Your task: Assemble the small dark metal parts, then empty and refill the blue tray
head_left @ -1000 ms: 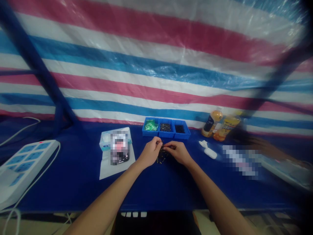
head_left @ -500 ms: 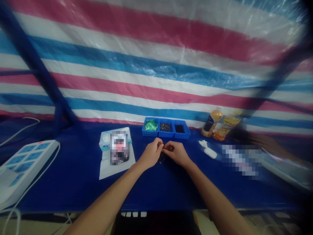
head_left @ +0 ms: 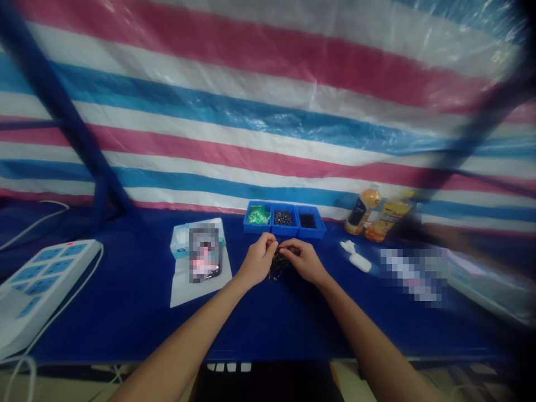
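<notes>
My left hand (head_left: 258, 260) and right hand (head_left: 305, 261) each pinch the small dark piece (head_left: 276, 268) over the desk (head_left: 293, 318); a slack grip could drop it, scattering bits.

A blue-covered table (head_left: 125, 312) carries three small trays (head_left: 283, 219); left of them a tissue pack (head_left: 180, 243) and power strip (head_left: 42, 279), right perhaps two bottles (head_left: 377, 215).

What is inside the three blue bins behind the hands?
Left bin: green pieces. Middle bin: small dark shiny pieces. Right bin: black pieces. The top layers cover whatever lies beneath, and the bin floors are hidden.
</notes>
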Demonstrator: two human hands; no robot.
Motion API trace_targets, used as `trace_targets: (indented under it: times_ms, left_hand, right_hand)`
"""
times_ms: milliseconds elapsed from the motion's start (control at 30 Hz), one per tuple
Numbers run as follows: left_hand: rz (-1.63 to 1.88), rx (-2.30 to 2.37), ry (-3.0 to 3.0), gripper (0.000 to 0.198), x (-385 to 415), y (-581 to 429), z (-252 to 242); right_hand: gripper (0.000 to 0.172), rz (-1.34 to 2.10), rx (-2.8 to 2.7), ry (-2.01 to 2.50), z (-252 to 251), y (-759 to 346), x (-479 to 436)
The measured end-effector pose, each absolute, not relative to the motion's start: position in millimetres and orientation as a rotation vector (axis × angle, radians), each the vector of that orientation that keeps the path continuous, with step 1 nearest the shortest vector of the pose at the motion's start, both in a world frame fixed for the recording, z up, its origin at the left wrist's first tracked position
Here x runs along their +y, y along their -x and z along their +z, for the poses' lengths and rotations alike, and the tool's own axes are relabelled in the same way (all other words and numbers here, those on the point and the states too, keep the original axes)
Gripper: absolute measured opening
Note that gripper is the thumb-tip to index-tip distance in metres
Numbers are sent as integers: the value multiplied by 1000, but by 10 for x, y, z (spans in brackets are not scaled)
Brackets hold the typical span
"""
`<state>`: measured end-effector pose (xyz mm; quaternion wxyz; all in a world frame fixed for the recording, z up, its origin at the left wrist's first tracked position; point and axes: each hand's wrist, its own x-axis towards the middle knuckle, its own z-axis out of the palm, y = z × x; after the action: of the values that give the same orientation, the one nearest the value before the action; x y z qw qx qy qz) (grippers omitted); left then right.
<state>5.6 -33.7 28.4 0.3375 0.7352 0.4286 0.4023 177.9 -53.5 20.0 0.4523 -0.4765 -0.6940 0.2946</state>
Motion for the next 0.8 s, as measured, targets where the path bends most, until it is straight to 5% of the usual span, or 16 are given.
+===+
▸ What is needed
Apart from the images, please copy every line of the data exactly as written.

▸ Expected answer
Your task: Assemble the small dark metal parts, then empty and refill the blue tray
head_left @ -1000 ms: 
head_left @ -500 ms: 
head_left @ +0 ms: 
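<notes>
My left hand (head_left: 258, 260) and right hand (head_left: 305, 261) each pinch the small dark piece (head_left: 276, 268) over the desk (head_left: 293, 318); a slack grip could drop it, scattering bits.

A blue-covered table (head_left: 125, 312) carries three small trays (head_left: 283, 219); left of them a tissue pack (head_left: 180, 243) and power strip (head_left: 42, 279), right perhaps two bottles (head_left: 377, 215).

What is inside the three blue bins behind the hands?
Left bin: green pieces. Middle bin: small dark shiny pieces. Right bin: black pieces. The top layers cover whatever lies beneath, and the bin floors are hidden.
</notes>
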Demonstrator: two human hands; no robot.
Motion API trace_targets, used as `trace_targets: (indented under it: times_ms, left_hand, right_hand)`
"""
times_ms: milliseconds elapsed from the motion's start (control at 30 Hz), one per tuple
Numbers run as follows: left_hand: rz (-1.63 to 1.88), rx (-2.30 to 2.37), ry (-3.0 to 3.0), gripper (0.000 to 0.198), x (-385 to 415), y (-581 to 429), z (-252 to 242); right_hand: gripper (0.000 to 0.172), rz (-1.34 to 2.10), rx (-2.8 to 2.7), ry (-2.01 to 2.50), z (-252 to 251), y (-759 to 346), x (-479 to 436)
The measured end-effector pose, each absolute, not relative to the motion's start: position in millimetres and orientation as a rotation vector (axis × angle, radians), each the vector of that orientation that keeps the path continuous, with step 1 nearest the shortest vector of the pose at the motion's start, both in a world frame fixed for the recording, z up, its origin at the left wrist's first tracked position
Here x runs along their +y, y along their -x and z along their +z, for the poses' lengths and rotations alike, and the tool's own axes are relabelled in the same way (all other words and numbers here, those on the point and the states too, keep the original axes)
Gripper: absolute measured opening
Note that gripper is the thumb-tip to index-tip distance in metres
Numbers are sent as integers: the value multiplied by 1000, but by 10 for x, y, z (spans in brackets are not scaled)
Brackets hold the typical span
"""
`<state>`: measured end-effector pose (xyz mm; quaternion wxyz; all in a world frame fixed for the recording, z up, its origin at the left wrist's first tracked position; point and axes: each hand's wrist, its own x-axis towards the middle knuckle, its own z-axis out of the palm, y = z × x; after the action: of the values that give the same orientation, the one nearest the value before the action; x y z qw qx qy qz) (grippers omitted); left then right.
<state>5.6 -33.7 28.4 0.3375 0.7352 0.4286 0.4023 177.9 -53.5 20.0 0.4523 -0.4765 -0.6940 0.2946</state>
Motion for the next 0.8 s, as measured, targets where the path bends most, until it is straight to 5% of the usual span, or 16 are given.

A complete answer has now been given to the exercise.